PROBLEM DESCRIPTION
Without the pictures, write the listing below out again, line for line.

■ ■ ■ ■ ■

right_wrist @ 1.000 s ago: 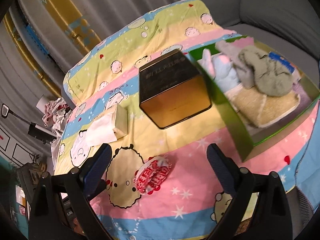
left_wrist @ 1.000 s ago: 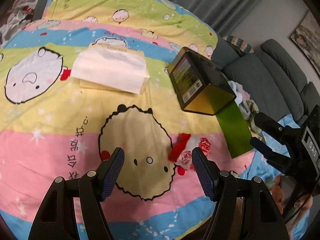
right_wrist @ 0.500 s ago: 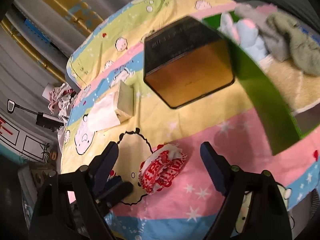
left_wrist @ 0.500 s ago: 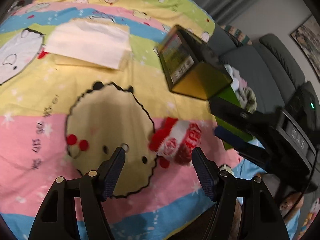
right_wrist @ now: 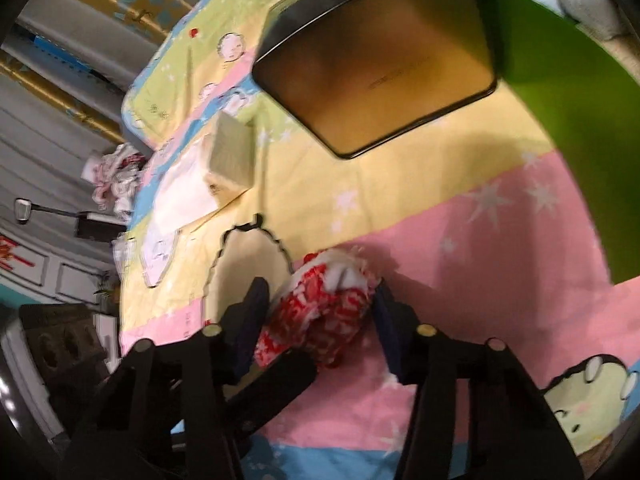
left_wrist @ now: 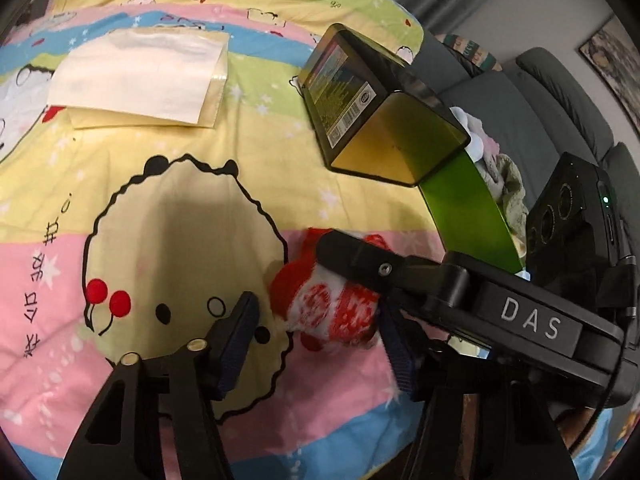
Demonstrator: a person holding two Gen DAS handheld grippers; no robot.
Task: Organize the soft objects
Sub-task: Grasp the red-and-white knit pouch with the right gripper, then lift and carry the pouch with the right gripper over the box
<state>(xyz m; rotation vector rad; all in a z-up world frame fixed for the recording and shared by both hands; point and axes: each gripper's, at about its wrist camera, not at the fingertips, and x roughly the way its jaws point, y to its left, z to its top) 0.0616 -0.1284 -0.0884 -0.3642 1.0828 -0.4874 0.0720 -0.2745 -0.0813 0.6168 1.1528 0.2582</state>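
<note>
While the red-and-white sock lies bunched on the pink stripe of the cartoon blanket, the left wrist view shows the left hand-held gripper with its jaws just narrowed around it, pads near but not clearly pressing. The right hand-held gripper reaches in from the right, one finger lying over the sock. Behind stand a tissue pack, a gold tin and a green box of cloths. In the right wrist view, its jaws, just closing, pinch the sock from both sides.
</note>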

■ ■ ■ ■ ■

WRITTEN ANSWER
right_wrist @ 1.000 s ago: 
left_wrist @ 1.000 s ago: 
right_wrist @ 0.500 s ago: 
left_wrist @ 0.500 s ago: 
right_wrist @ now: 
left_wrist @ now: 
Demonstrator: a person holding two Gen DAS handheld grippers; no robot.
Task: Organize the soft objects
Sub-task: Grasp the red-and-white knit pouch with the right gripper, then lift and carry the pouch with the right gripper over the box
<state>(xyz m; rotation vector rad; all in a z-up world frame fixed for the recording and shared by both hands; point and axes: each gripper's, at about its wrist camera, not at the fingertips, and x roughly the way its jaws point, y to its left, z to its top) 0.0616 -0.1284 -0.0884 -0.3642 1.0828 -0.4874 0.0720 -0.2745 -0.0813 0.6168 1.1528 0.2582</state>
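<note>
While the red-and-white sock lies bunched on the pink stripe of the cartoon blanket, the left wrist view shows the left hand-held gripper with its jaws just narrowed around it, pads near but not clearly pressing. The right hand-held gripper reaches in from the right, one finger lying over the sock. Behind stand a tissue pack, a gold tin and a green box of cloths. In the right wrist view, its jaws, just closing, pinch the sock from both sides.
</note>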

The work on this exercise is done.